|.NET Converting HTML to Plain Text in C#||Thursday 22nd December 2016|
I've got a requirement to process emails automatically and insert them into a legacy system. The system being of questionable quality only supports plain-text emails, and since the rise of stupid big company logos being included on emails, people are increasingly sending their email in HTML.|
Some sort of conversion is in order. Seems like a simple requirement to start off with - just extract the text. Right?
The next solution would be to parse the HTML (or SGML) and have your system understand it. There are some libraries out there that do this for various languages. There are two popular approaches for .NET. The first more "out-of-the-box" solution is to harness mshtml.dll - Internet Explorer's Trident engine. This will render the document and you should be able to access that output (without actually spawning IE). The first hurdle is you're having to interop with COM - which is made easier with Primary Interop Assemblies but still a little messy to develop and more importantly, distribute.
The remaining popular solution is the Html Agility Pack. This is a handy library that allows you to use HTML documents in the same way as you would XmlDocument. It's more forgiving than the XML parser in .NET and will load up badly formed HTML and deal with non-XHTML syntax. This are other similar libraries for other languages/frameworks, and they all work great for targeting specific bits of data on a web-page etc. But for bulk conversion of text? That's tricky as whilst you can get your "//text()" nodes, you have to reassemble them into something useful.
My solution to the problem is slightly different and has its own draw-backs. And that is to use the HtmlUtilities.ConvertToText() method. Which, "parses the HTML-formatted data, no scripts are run and no secondary downloads occur". Ideal, apart from it's a part of the WinRT API - geared for Windows Store apps, and not desktop (or server) applications.

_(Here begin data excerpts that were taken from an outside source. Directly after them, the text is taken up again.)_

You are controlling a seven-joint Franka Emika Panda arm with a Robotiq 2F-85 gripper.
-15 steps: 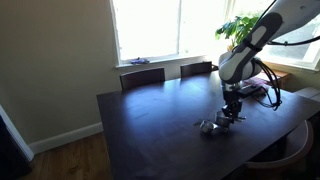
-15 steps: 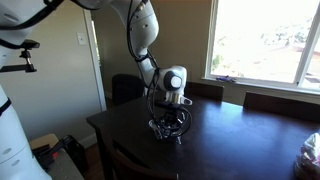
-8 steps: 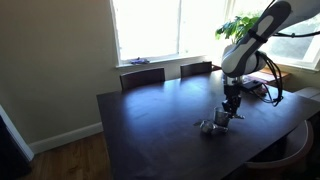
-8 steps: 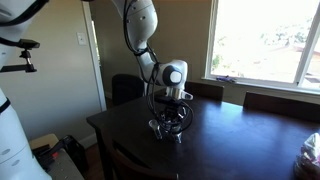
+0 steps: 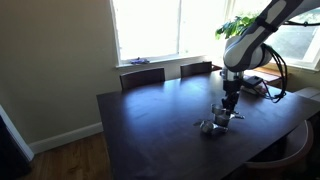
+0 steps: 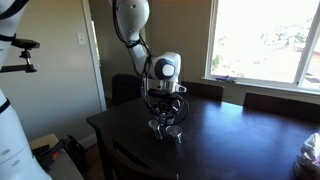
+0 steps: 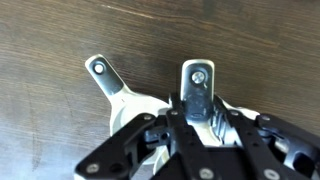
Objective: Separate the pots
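Note:
Two small shiny silver pots sit close together on the dark wooden table (image 5: 150, 120). In an exterior view one pot (image 5: 208, 127) rests on the table and the other pot (image 5: 225, 117) is right under my gripper (image 5: 228, 108). The pair (image 6: 165, 128) also shows below the gripper (image 6: 168, 114) in the opposite exterior view. In the wrist view my gripper (image 7: 200, 120) is shut on the straight handle of one pot (image 7: 198, 78). The second pot's handle (image 7: 102, 72) points away to the left, touching or just beside the first pot's body.
Two chairs (image 5: 142, 77) stand at the table's far side below the window. A plant (image 5: 238, 30) and cables (image 5: 262, 90) are at the far corner. A pinkish stack (image 6: 310, 150) lies near the table's edge. Another chair back (image 6: 135, 165) is at the near side.
The arm has risen and its upper links have swung upward. The gripper stays closed at the pots; the pots have barely shifted.

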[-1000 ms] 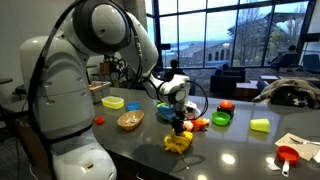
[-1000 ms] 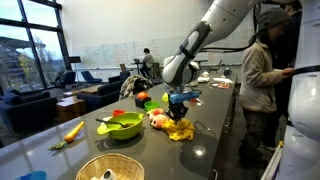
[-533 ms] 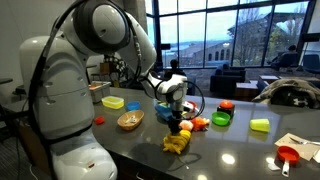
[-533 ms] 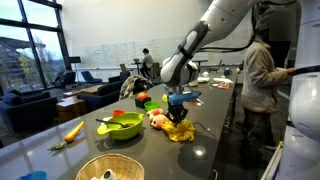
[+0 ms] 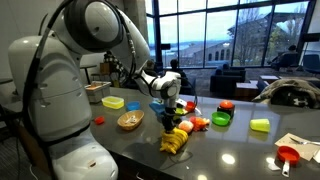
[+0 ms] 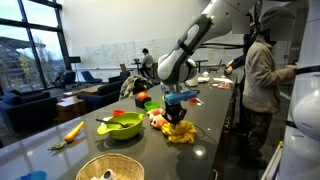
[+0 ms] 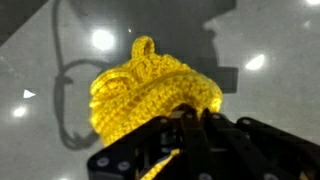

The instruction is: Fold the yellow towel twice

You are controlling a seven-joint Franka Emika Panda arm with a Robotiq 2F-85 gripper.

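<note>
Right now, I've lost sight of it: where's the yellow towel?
In both exterior views the yellow towel sits bunched on the counter under the gripper, near the green bowl.

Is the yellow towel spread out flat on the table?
No, the towel is bunched in a lumpy heap at the claw.

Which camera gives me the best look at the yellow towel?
The wrist view: the yellow towel fills it, bunched, ribbed knit clear. Both exterior views show only a small yellow heap under the end effector.
</note>
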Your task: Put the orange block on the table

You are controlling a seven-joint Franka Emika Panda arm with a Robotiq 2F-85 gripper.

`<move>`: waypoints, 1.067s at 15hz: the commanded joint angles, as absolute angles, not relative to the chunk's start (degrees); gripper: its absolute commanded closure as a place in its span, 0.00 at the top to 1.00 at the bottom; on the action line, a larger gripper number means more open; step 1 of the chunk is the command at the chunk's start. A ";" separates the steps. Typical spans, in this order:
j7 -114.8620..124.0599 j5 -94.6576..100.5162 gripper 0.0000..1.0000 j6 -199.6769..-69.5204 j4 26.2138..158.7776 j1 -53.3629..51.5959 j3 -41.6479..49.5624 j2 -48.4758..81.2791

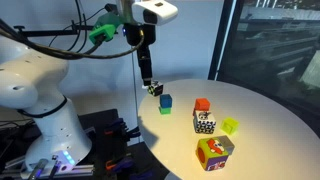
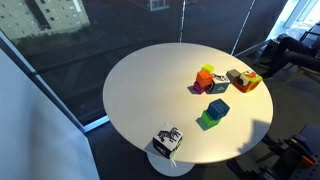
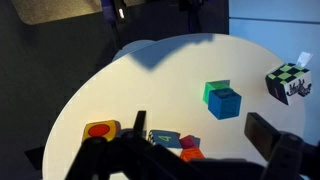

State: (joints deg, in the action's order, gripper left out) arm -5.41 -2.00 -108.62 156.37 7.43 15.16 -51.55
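Clutter sits nearest to me: a large multicoloured picture cube with orange sides, and just behind it a black-and-white patterned cube with the small plain orange-red block apparently resting on its top, so the block is not yet down on the pale cream round worktop. A small lime-green piece lies just beside that stack. Farther back a small blue cube stands near the rim. Beyond it the black pincer hangs from the white arm, well apart from the block. In the wrist view its fingers stand apart with nothing gripped. I'd judge that reaching for the block is the step in hand. To do it well, travel high enough to clear the blue cube, stop squarely over the block and come straight down. Turn the fingers so neither drops onto the green piece. Close only on the orange faces, above the patterned cube's top, or the lower cube will likely be dragged along. Lift straight up before moving sideways, then set the block flat on a bare patch, well apart from the other pieces, and let go only once it rests.
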 commanded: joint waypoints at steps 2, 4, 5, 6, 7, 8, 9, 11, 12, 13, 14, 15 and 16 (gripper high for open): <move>-6.11 -2.75 1.00 -108.49 156.26 8.43 14.33 -51.30; -6.11 -2.75 1.00 -108.49 156.26 8.43 14.33 -51.30; -6.11 -2.75 1.00 -108.49 156.26 8.43 14.33 -51.30; -6.11 -2.75 1.00 -108.49 156.26 8.43 14.33 -51.30; -6.11 -2.75 1.00 -108.49 156.26 8.43 14.33 -51.30; -5.89 -2.71 1.00 -108.77 156.24 8.32 14.02 -51.03; -5.40 -2.78 1.00 -109.34 156.08 8.16 13.53 -50.60; -4.65 -2.73 1.00 -109.96 155.50 7.82 12.38 -49.51; -4.18 -2.66 1.00 -110.66 155.38 7.78 11.75 -49.10; -3.65 -2.64 1.00 -111.23 155.02 7.68 11.06 -48.38; -3.09 -2.61 1.00 -112.07 154.72 7.62 10.40 -47.74; -2.39 -2.54 1.00 -112.80 154.27 7.56 9.61 -46.91; -1.66 -2.42 1.00 -113.48 153.78 7.52 8.82 -45.97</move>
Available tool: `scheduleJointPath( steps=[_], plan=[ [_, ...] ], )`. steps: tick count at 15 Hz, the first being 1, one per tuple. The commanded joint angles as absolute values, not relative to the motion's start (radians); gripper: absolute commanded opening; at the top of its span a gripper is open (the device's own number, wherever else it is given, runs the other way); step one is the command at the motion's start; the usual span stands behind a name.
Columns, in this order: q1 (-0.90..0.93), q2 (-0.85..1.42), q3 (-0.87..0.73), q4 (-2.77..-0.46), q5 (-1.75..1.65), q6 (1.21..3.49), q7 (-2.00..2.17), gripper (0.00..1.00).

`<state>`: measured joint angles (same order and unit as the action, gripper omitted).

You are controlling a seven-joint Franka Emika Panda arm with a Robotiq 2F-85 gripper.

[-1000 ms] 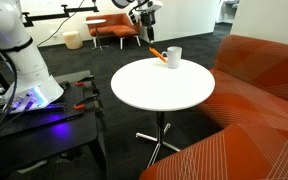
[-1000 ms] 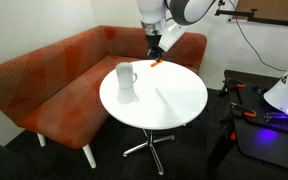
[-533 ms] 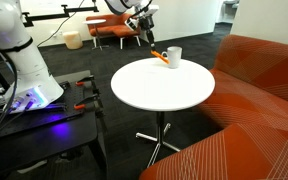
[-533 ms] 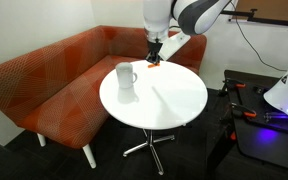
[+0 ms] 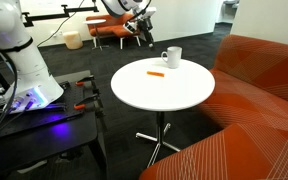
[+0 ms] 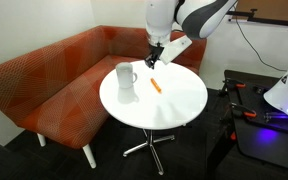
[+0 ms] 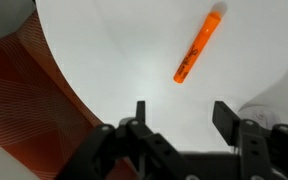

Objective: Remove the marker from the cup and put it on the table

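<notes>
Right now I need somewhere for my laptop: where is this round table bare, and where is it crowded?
The table is bare across its wide part from the marker to the rim toward the dark workbench. It is crowded toward the sofa: the cup stands near that edge, the marker lies beside it, and the open gripper hangs above that side.

White arm [image 6: 189,14] with rounded, glossy links — its end effector [image 7: 182,116] black, with two blocky fingers [image 7: 224,115].
</notes>
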<state>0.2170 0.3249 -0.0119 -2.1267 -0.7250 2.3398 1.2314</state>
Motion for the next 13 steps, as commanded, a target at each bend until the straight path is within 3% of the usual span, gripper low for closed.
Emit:
scheduleJointPath(
  steps=[1, 13],
  plan=[
    [0.213, 0.298, -0.01, -2.158, -0.741, 2.373, 1.254, 0.99],
    [0.213, 0.324, -0.006, -2.128, -0.724, 2.348, 1.23, 1.0]
  ],
)
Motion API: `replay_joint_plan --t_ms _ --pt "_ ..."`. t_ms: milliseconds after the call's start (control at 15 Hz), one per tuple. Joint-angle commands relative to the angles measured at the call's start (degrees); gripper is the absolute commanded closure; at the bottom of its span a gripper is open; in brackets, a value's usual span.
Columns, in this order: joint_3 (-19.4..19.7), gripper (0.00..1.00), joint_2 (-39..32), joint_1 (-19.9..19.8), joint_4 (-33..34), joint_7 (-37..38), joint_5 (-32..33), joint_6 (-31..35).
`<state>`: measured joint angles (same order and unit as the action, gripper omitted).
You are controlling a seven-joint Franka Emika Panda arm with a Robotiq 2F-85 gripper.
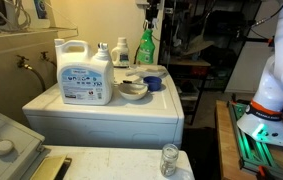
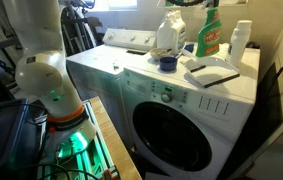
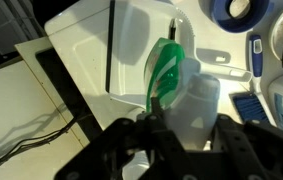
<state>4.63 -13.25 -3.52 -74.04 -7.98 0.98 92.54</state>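
White washer top [image 1: 91, 112] carries 1 detergent jug [image 1: 85, 71] and 2 bowls [image 1: 134, 87]; tool [image 3: 169, 128] clamps 1 green spray bottle [image 3: 171, 75].

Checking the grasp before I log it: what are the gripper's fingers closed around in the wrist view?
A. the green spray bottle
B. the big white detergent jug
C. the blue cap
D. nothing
A: in the wrist view the gripper straddles the green spray bottle, its translucent green body between the dark fingers.
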Motion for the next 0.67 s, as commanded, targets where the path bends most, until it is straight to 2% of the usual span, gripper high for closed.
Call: replay_joint_plan --t_ms 0,600 --pt "0.26 0.88 -2.12 -1.92 2.79 -3.06 -3.44 0.78" --pt "0.33 0.88 -3.83 -3.46 0.14 -5.03 -3.50 2.87"
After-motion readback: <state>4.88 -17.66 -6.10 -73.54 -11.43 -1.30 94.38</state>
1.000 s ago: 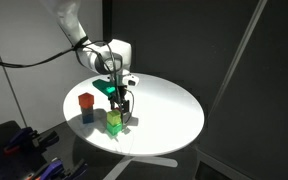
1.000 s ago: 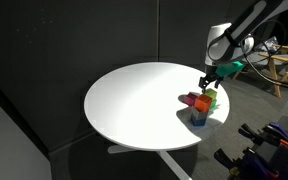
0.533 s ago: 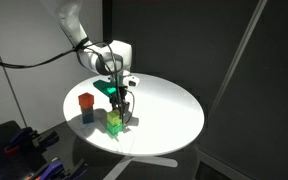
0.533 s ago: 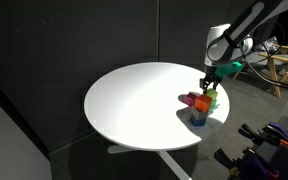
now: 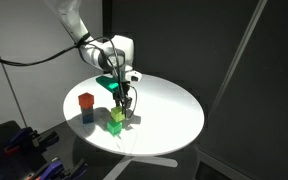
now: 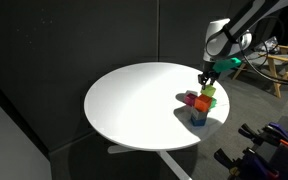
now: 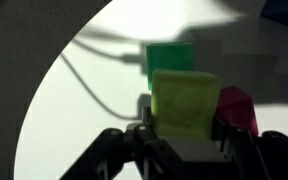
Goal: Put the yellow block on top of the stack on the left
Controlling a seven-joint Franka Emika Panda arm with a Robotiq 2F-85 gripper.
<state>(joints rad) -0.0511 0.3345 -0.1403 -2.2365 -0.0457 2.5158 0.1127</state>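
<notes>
Above the round white table (image 5: pixel 174 110), before dark walls (image 6: pixel 64 40), the tool (image 5: pixel 121 112) clamps the yellow block (image 7: pixel 186 100).

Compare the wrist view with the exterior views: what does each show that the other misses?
Wrist view only: how the gripper closes around the yellow block, seen up close. Exterior views only: the arm, the whole round table and the stack, orange-red on blue. Shared: gripper, yellow block, green cube, pink cube.
</notes>
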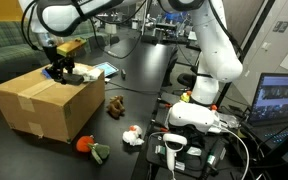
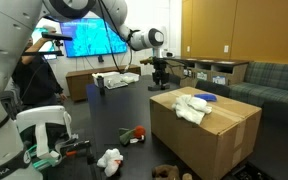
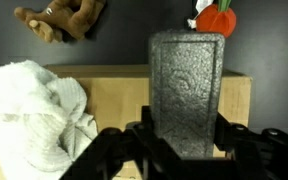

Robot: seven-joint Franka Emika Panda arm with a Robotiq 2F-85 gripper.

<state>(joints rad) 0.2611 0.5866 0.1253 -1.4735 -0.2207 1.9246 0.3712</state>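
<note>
The claw (image 3: 187,135), half shut, pinches the grey block (image 3: 187,75) in the middle of the wrist view over the cardboard box (image 3: 119,95); a weak pinch could let it tip and drop.

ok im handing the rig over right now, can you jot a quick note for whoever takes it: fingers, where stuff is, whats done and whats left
Gripper: fingers shut on the grey foam block.
Where: the block is over the cardboard box, beside the white cloth lying on the box top. A brown plush toy and a red toy lie on the dark table beyond the box.
Done: block gripped.
Left: block not released. Whether it touches the box top cannot be told.
</note>
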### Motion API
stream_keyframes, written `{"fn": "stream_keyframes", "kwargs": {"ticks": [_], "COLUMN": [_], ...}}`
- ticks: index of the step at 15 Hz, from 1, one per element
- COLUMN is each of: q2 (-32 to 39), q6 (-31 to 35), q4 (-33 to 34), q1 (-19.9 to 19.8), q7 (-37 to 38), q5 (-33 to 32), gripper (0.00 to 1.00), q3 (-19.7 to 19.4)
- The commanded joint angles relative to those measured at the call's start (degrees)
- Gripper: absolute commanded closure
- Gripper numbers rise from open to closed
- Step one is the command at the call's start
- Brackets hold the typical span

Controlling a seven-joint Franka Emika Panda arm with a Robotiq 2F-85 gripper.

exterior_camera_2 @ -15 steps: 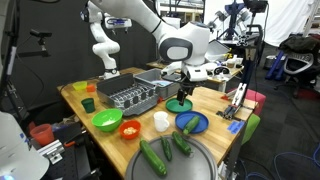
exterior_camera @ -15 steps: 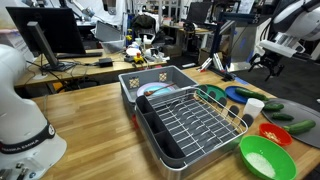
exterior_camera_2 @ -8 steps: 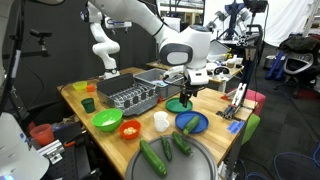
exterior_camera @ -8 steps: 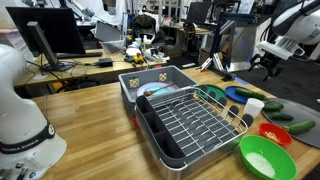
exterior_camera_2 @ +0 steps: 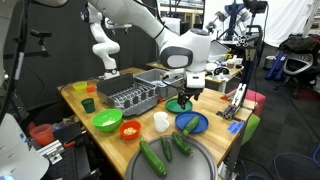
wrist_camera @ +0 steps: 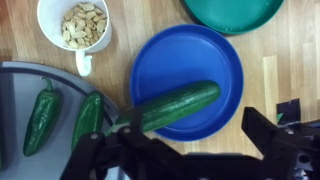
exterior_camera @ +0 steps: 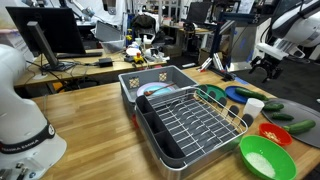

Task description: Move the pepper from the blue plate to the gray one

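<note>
pepper lying on blue plate; fingers spread above

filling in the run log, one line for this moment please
phase: pre-grasp | gripper: open, over blue plate | long green vegetable: on blue plate, ungrasped | gray plate: holds peppers

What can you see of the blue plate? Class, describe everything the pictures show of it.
The blue plate is round, shallow and bright blue all over, smooth with a faint sheen, plastic by its look. It lies flat on the wooden table. A long green vegetable lies slantwise across one side of it, one end reaching the rim. It sits between a gray plate and a dark green plate, touching neither as far as shows.
</note>
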Motion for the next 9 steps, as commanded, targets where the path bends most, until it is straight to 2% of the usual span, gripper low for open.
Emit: {"fn": "stream_keyframes", "kwargs": {"ticks": [1, 5, 6, 9], "q2": [1.67, 3.84, 3.33, 3.62], "q6": [1.03, 2.09, 0.78, 0.92], "q4": [0.12, 0.04, 0.03, 0.12], "q1": [1.01, 0.53, -0.19, -0.14], "q7": [10.65, 18.54, 15.82, 16.32], "q5": [-0.30, 0.83, -0.57, -0.69], "gripper": [0.00, 0.00, 0.00, 0.00], "q3": [-1.24, -0.36, 0.28, 0.36]}}
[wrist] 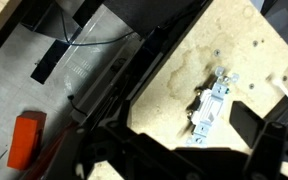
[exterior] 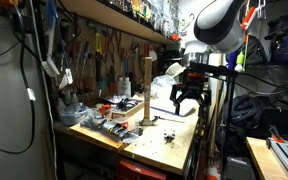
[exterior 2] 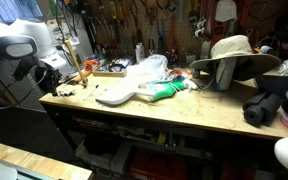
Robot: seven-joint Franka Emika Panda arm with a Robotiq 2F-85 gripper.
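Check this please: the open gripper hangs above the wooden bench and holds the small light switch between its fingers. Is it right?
Not quite. The open gripper hangs above the wooden bench but holds nothing: the wrist view shows the small light switch lying on the bench below it, untouched.

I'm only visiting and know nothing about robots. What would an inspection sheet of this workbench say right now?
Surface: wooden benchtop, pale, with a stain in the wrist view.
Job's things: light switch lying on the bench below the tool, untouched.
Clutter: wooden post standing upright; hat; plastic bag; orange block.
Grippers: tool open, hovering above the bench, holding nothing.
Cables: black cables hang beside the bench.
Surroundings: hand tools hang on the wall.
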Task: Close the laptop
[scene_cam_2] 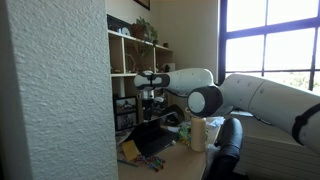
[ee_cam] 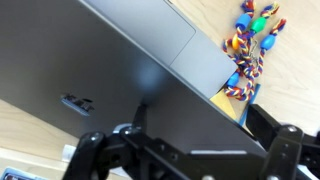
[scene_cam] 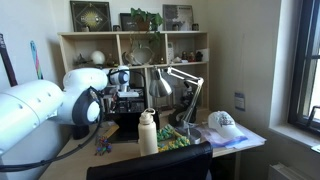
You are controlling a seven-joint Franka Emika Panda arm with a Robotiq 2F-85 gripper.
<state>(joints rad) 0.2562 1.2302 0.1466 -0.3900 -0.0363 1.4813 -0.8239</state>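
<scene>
The thin black laptop [scene_cam: 124, 128] stands open on the desk in front of the shelf; it also shows in an exterior view [scene_cam_2: 150, 139]. In the wrist view its dark lid [ee_cam: 90, 60] fills most of the picture, with the grey base and trackpad beyond it. My gripper [scene_cam: 127, 101] hangs just above the lid's top edge, as an exterior view [scene_cam_2: 150, 99] also shows. In the wrist view the two fingers [ee_cam: 200, 125] stand wide apart, and the lid's surface runs between them. I cannot tell whether they touch it.
A white water bottle [scene_cam: 148, 133] stands in front of the laptop, with a black chair back [scene_cam: 150, 166] nearer still. A silver desk lamp [scene_cam: 185, 80] and a white cap [scene_cam: 225, 122] are beside it. A coloured rope toy [ee_cam: 250, 45] lies by the laptop's base. A wooden shelf [scene_cam: 130, 45] stands behind.
</scene>
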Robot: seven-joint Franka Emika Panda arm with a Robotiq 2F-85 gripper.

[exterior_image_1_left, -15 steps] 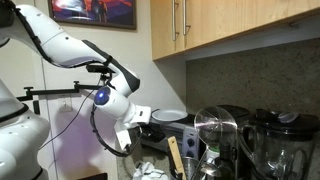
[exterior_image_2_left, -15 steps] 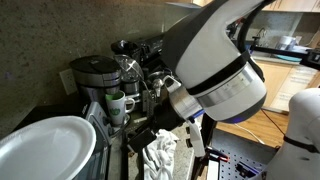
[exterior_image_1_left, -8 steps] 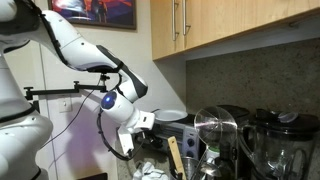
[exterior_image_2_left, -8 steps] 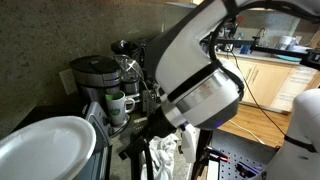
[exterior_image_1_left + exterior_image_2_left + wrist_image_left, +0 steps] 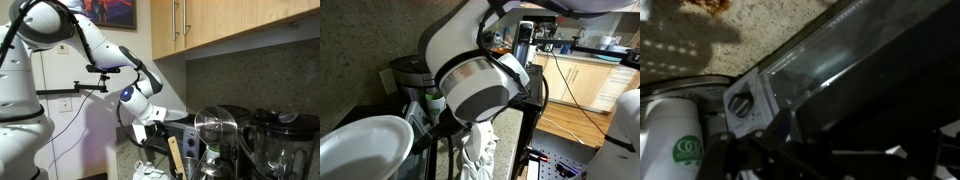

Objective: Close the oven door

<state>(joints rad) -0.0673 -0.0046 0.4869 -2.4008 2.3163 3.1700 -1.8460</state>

Fortunately, whilst the WinRT API is for Windows Store, Microsoft does support it with desktop applications, you just have to go through a few hoops to get there. This blog by Andrei Marukovich covers how. In summary:
You have to edit your *.csproj (or whatever proj) file in a text pad and add in the line <TargetPlatformVersion>8.0</TargetPlatformVersion> into the top/main ProjectGroup node. You will then be able to add a reference to the "Windows" assembly in a new tab on the Add References dialogue. You will also need to reference C:/Program Files (x86)/Reference Assemblies/Microsoft/Framework/.NETCore/v4.5/System.Runtime.WindowsRuntime.dll.
You can then simply call Windows.Data.Html.HtmlUtilities.ConvertToText() and receive a text view of your HTML. Formatting such as paragraphs are preserved. It handles tables too, but once they're collapsed adjacent columns are stuck together with no spaces which can be confusing.